(Work to complete)
Exactly as they stand, set down all of the records again.

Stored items

Start of Block

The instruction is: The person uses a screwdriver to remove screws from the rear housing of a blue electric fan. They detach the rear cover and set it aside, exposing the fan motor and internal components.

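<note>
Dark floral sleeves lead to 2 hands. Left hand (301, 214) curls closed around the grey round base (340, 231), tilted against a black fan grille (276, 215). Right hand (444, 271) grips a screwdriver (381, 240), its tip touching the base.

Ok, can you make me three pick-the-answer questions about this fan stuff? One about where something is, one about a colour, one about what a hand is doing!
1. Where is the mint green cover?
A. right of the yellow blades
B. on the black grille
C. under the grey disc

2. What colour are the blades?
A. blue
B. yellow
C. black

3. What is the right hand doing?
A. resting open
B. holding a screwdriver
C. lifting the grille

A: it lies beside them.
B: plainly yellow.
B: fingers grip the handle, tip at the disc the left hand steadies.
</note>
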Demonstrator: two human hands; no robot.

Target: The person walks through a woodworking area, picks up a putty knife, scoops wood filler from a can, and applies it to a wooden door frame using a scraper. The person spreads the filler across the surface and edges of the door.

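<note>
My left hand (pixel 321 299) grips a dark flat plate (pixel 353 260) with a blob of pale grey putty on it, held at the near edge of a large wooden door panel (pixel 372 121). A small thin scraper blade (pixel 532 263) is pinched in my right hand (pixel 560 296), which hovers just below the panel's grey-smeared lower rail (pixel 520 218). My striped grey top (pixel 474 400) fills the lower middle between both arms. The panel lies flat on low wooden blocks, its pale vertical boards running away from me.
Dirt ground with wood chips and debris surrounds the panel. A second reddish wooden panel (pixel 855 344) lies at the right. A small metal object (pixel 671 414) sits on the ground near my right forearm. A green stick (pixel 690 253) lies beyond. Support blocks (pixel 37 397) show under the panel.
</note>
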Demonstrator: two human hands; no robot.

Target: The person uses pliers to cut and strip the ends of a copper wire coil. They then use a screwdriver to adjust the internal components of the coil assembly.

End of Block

(Answer area)
The instruction is: The person uses a screwdriver to remove screws from the rear housing of a blue electric fan. They detach the rear cover and set it aside, exposing the fan motor and internal components.

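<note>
Dark floral sleeves lead to 2 hands. Left hand (301, 214) curls closed around the grey round base (340, 231), tilted against a black fan grille (276, 215). Right hand (444, 271) grips a screwdriver (381, 240), its tip touching the base.

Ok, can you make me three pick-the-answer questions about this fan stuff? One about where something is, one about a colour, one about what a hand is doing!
1. Where is the mint green cover?
A. right of the yellow blades
B. on the black grille
C. under the grey disc

2. What colour are the blades?
A. blue
B. yellow
C. black

3. What is the right hand doing?
A. resting open
B. holding a screwdriver
C. lifting the grille

A: it lies beside them.
B: plainly yellow.
B: fingers grip the handle, tip at the disc the left hand steadies.
</note>
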Demonstrator: two human hands; no robot.

Target: The person walks through a woodworking area, picks up a putty knife, scoops wood filler from a can, and applies it to a wooden door frame using a scraper. The person spreads the filler across the surface and edges of the door.

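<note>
My left hand (pixel 321 299) grips a dark flat plate (pixel 353 260) with a blob of pale grey putty on it, held at the near edge of a large wooden door panel (pixel 372 121). A small thin scraper blade (pixel 532 263) is pinched in my right hand (pixel 560 296), which hovers just below the panel's grey-smeared lower rail (pixel 520 218). My striped grey top (pixel 474 400) fills the lower middle between both arms. The panel lies flat on low wooden blocks, its pale vertical boards running away from me.
Dirt ground with wood chips and debris surrounds the panel. A second reddish wooden panel (pixel 855 344) lies at the right. A small metal object (pixel 671 414) sits on the ground near my right forearm. A green stick (pixel 690 253) lies beyond. Support blocks (pixel 37 397) show under the panel.
</note>
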Demonstrator: two human hands; no robot.

Target: The person uses pliers to cut and strip the ends of a copper wire coil. They then use a screwdriver to adjust the internal components of the coil assembly.

No additional response is needed to complete this exercise.